Exercise directions: Check every line of the entries for the string "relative" and return the ones that contain it.

Saved entries:
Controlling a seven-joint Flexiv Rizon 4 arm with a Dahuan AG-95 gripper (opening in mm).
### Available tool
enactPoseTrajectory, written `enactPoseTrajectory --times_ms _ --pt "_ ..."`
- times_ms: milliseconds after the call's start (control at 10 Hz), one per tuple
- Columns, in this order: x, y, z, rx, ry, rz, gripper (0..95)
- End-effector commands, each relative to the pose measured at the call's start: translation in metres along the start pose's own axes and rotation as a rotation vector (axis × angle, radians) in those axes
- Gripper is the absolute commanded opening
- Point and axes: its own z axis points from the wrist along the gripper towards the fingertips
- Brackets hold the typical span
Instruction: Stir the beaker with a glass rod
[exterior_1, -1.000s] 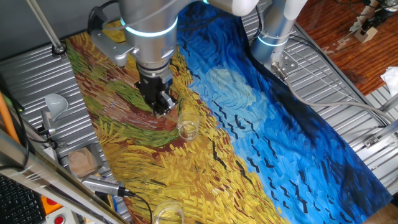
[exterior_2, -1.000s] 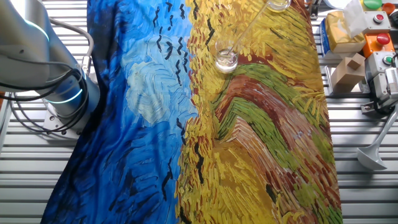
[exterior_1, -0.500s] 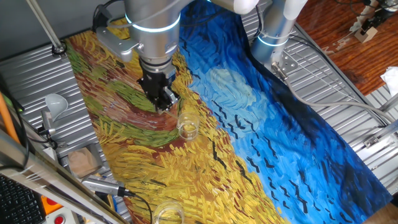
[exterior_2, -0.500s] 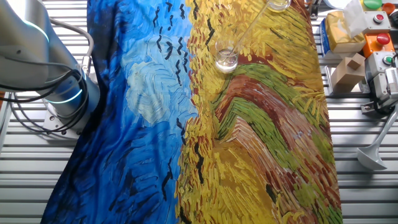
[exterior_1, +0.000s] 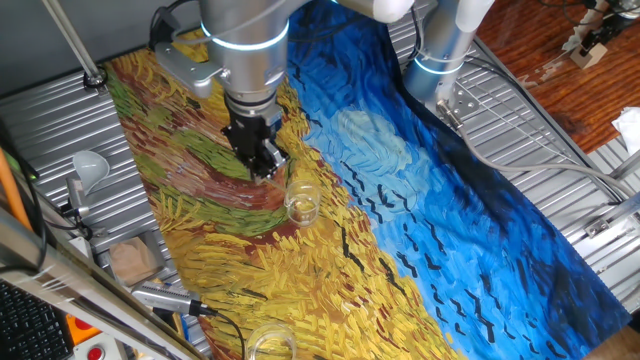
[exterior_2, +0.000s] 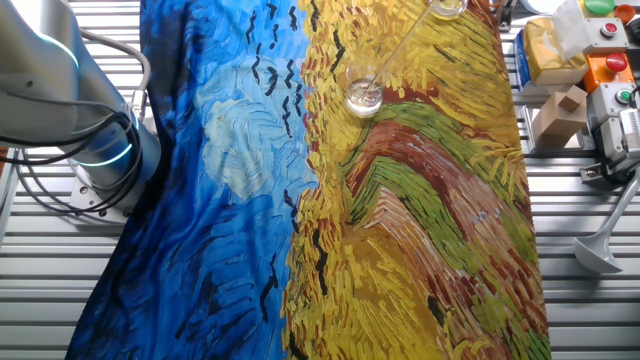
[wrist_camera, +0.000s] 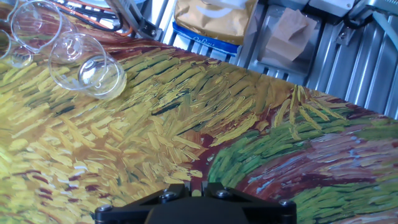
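While the glass rod (exterior_2: 392, 52) is leaned in the beaker (exterior_1: 302, 204), mid-cloth near the painted tablecloth's (exterior_1: 480, 250) yellow side, the gripper (exterior_1: 262, 166) is poised beside it; finger state cannot be told.

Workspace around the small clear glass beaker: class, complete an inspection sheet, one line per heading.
Surface: painted cloth in blue and yellow covering a ribbed metal table.
Job's things: small clear glass beaker upright; thin glass rod leaning in it.
Clutter: wider clear glass vessel, white funnel, cardboard box.
Grippers: gripper beside the beaker, holding nothing; jaw state unclear.
Cables: black cables at the arm base.
Surroundings: grey metal pole.
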Motion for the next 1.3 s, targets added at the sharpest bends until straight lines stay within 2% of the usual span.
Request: enactPoseTrajectory --times_ms 100,500,700,900,1100,1300 --pt "-0.0032 0.0033 0.0030 0.002 0.001 0.006 0.0" --pt "-0.0046 0.0027 0.0065 0.018 0.003 -0.023 0.0" --pt "0.0003 -0.0006 0.0081 0.032 0.023 -0.041 0.0" --pt "0.0028 -0.0002 0.0078 0.010 0.017 -0.006 0.0" --pt "0.0018 0.0032 0.0065 -0.016 -0.007 0.021 0.0" --pt "-0.0027 0.0068 0.0062 -0.021 -0.020 0.031 0.0"
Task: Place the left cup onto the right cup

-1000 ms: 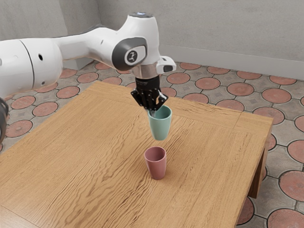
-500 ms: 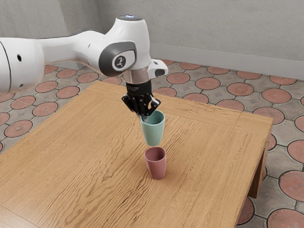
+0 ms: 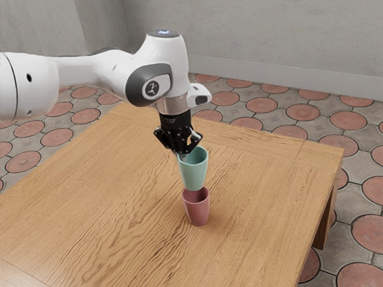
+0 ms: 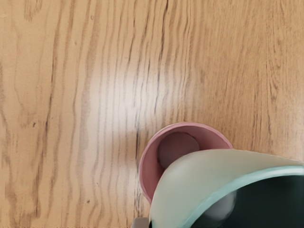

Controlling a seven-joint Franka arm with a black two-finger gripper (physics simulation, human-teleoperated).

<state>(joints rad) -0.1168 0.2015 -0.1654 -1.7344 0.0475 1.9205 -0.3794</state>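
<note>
1. The gripper (image 3: 184, 148) hangs over the table (image 3: 90, 197) with its fingers clamped on the rim of the teal cup (image 3: 192, 169), at the rim's left side in the exterior view. By the look of it, one finger is inside the wall and one outside.
2. The teal cup is upright in the air, directly above the pink cup (image 3: 196, 207). Its base is at the pink cup's mouth, and I cannot tell whether they touch.
3. The pink cup stands free on the wood, a little to the exterior view's right of the table's middle and nearer the near edge than the far one.
4. In the wrist view the pink mouth peeks out past the teal wall, so the two are probably not quite centred.
5. Handling, as I judge it: both cups look light, stiff and smooth-walled, tapering toward the base — the teal one should nest rather than sit on top.
6. A pinch on one side of a thin rim lets the cup swing, and a smooth wall can slip.
7. The pink cup is unanchored, so an off-centre push could tip or slide it — a slow, straight descent suits it best.
</note>
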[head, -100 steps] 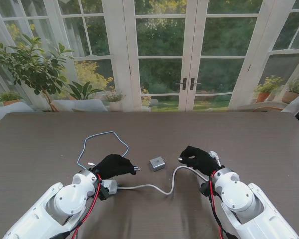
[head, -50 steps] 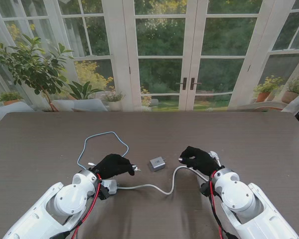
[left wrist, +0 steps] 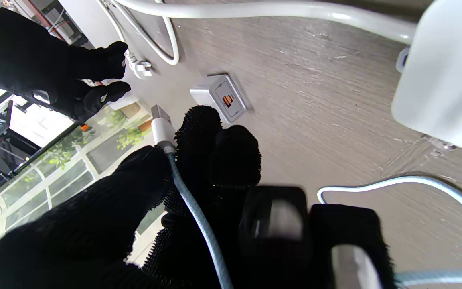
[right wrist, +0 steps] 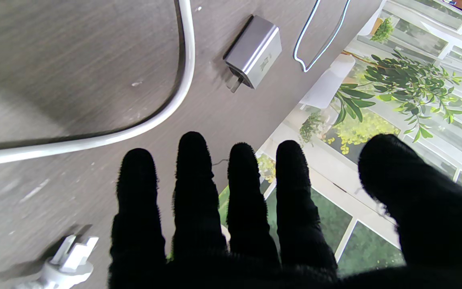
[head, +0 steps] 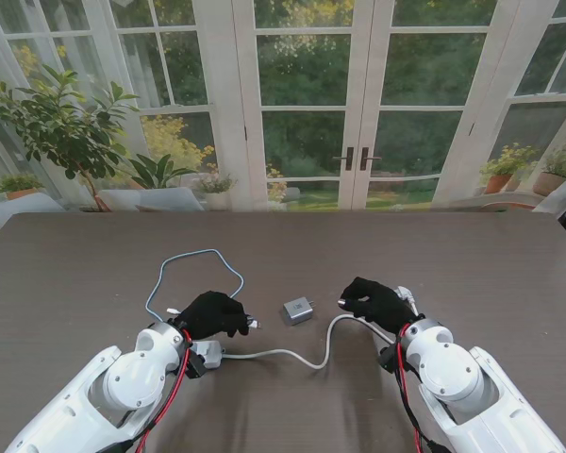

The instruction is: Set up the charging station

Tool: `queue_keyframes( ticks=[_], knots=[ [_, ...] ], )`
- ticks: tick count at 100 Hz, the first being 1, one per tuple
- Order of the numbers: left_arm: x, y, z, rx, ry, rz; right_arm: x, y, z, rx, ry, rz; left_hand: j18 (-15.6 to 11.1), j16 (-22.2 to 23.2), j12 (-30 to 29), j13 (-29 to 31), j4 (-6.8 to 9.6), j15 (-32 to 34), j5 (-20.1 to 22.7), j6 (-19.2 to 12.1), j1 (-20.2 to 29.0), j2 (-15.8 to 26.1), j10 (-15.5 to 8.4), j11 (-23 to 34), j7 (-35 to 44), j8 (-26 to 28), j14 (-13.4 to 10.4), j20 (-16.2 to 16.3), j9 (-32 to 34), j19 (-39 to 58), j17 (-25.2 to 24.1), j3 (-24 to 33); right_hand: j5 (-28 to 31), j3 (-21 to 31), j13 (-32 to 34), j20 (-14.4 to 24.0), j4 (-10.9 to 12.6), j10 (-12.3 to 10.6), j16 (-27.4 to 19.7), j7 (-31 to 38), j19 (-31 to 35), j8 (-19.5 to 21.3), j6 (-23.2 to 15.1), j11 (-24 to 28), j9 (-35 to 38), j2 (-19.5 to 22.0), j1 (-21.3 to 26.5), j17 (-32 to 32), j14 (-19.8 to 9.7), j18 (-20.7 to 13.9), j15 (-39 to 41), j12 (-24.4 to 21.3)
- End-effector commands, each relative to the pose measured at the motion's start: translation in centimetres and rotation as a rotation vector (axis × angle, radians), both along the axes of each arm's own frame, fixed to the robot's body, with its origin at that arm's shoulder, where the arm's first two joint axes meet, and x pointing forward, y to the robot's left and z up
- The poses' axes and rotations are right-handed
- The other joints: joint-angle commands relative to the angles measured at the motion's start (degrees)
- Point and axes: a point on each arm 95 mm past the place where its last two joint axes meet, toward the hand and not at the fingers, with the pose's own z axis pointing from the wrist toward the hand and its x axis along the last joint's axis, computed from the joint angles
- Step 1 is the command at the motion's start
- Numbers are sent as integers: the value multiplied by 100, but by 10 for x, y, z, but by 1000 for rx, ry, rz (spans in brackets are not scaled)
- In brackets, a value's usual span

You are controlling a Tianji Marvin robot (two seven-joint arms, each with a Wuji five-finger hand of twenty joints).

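Observation:
A small grey charger cube (head: 299,310) lies on the table between my hands; its orange USB port (left wrist: 226,100) faces my left hand. My left hand (head: 212,313) is shut on the silver USB plug (left wrist: 161,124) of a pale blue cable (head: 198,255), and the plug tip points at the cube from a short gap away. My right hand (head: 373,300) hovers right of the cube, open, with its fingers (right wrist: 193,188) spread and nothing in them. A white mains plug (right wrist: 68,261) lies on the table beside that hand. Its thick white cord (head: 311,361) runs to a white power strip (head: 208,354) under my left wrist.
The blue cable loops away from me on the dark wood table (head: 453,255), left of centre. The power strip (left wrist: 443,80) sits close to my left wrist. Glass doors and potted plants stand beyond the far table edge.
My left hand has shifted slightly, and the USB plug tip sits a little closer in to the hand. The right hand, cube and cord have not moved.

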Motion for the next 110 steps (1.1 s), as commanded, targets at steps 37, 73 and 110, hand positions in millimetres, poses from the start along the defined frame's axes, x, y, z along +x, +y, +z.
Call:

Response below:
- End-effector commands, each relative to the pose measured at the call's start: translation in metres along the start pose's own axes and rotation as a rotation vector (axis × angle, radians) in those axes
- End-effector commands, each relative to the pose measured at the motion's start: translation in centimetres and rotation as a rotation vector (axis × angle, radians), both along the axes of each arm's own frame, fixed to the robot's body, with its origin at that arm's shoulder, where the arm's first two joint axes meet, and x pointing forward, y to the robot's left and z up
- The other joints: joint-angle commands relative to the angles measured at the motion's start (degrees)

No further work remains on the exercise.